■ **ASSIGNMENT**
Could you find each line of the data below that contains the word "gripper" and copy those lines?

■ **AVAILABLE DATA**
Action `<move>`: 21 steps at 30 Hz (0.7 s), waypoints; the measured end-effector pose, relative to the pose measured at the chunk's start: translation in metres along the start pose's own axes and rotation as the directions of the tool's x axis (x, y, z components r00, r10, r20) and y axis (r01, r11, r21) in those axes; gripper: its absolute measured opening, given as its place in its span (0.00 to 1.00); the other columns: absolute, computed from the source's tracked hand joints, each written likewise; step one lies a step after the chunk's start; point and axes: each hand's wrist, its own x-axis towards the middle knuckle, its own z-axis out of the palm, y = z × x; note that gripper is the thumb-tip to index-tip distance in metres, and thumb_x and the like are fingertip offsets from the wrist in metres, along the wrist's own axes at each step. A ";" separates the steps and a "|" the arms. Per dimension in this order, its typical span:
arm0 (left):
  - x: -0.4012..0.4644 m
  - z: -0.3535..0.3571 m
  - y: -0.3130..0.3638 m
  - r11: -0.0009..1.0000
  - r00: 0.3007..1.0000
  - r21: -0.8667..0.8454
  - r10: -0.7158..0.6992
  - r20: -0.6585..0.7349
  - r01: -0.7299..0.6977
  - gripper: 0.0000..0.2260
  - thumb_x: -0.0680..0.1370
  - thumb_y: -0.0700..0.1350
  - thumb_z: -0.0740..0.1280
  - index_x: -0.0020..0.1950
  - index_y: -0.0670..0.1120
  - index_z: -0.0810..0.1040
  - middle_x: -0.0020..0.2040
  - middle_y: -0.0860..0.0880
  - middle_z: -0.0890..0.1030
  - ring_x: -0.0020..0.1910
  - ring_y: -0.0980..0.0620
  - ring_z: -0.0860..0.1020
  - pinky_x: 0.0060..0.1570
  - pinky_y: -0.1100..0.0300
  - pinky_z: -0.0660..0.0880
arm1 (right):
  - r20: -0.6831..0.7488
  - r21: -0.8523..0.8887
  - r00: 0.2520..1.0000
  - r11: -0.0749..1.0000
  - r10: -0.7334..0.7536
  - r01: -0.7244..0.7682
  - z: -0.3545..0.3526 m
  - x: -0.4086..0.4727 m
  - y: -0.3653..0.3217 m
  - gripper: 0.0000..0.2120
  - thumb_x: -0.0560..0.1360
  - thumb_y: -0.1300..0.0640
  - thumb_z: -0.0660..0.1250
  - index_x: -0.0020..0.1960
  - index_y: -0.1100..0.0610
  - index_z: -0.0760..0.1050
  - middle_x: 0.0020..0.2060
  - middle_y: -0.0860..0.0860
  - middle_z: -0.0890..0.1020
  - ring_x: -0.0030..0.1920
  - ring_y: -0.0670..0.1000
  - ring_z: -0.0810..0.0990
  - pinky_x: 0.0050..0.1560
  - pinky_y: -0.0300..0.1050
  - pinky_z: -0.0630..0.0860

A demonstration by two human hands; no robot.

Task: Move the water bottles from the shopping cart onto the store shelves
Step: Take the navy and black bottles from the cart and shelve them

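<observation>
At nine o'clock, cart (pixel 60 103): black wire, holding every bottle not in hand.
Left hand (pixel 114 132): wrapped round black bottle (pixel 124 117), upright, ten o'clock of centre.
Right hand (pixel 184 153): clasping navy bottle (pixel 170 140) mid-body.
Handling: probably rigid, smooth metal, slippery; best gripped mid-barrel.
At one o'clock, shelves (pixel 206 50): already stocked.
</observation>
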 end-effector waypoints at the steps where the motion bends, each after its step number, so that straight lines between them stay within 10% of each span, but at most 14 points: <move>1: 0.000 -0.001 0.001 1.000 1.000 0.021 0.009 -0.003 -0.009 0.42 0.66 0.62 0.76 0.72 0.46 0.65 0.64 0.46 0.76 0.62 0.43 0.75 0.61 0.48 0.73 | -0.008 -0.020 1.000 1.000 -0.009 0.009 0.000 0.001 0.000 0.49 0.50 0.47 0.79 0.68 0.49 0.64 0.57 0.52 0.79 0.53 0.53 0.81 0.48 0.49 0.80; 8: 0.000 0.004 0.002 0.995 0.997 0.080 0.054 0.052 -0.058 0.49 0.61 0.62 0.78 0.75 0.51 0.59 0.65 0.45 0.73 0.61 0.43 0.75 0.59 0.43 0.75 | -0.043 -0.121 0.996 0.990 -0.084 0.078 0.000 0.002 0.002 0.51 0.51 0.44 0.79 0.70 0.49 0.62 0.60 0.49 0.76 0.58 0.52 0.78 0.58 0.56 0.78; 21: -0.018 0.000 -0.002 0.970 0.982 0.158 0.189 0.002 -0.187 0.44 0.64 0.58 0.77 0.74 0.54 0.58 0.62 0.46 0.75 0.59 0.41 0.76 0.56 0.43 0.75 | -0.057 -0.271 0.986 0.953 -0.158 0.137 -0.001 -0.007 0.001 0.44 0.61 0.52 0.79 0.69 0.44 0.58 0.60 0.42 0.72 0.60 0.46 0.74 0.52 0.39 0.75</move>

■ **YOUR SOLUTION**
Action `<move>`: 21 steps at 30 Hz (0.7 s), waypoints; the measured end-effector pose, relative to the pose measured at the chunk's start: translation in metres along the start pose's own axes and rotation as the directions of the tool's x axis (x, y, z components r00, r10, r20) and y axis (r01, r11, r21) in those axes; gripper: its absolute measured opening, given as its place in its span (0.00 to 1.00); the other columns: absolute, computed from the source's tracked hand joints, each written likewise; step one lies a step after the chunk's start; point and axes: each hand's wrist, its own x-axis towards the middle knuckle, its own z-axis out of the palm, y = z × x; note that gripper is the thumb-tip to index-tip distance in metres, and thumb_x and the like are fingertip offsets from the wrist in metres, along the wrist's own axes at each step. A ";" separates the steps and a "|" the arms. Per dimension in this order, its typical span:
  - gripper: 0.0000..0.2260
  - gripper: 0.0000..0.2120

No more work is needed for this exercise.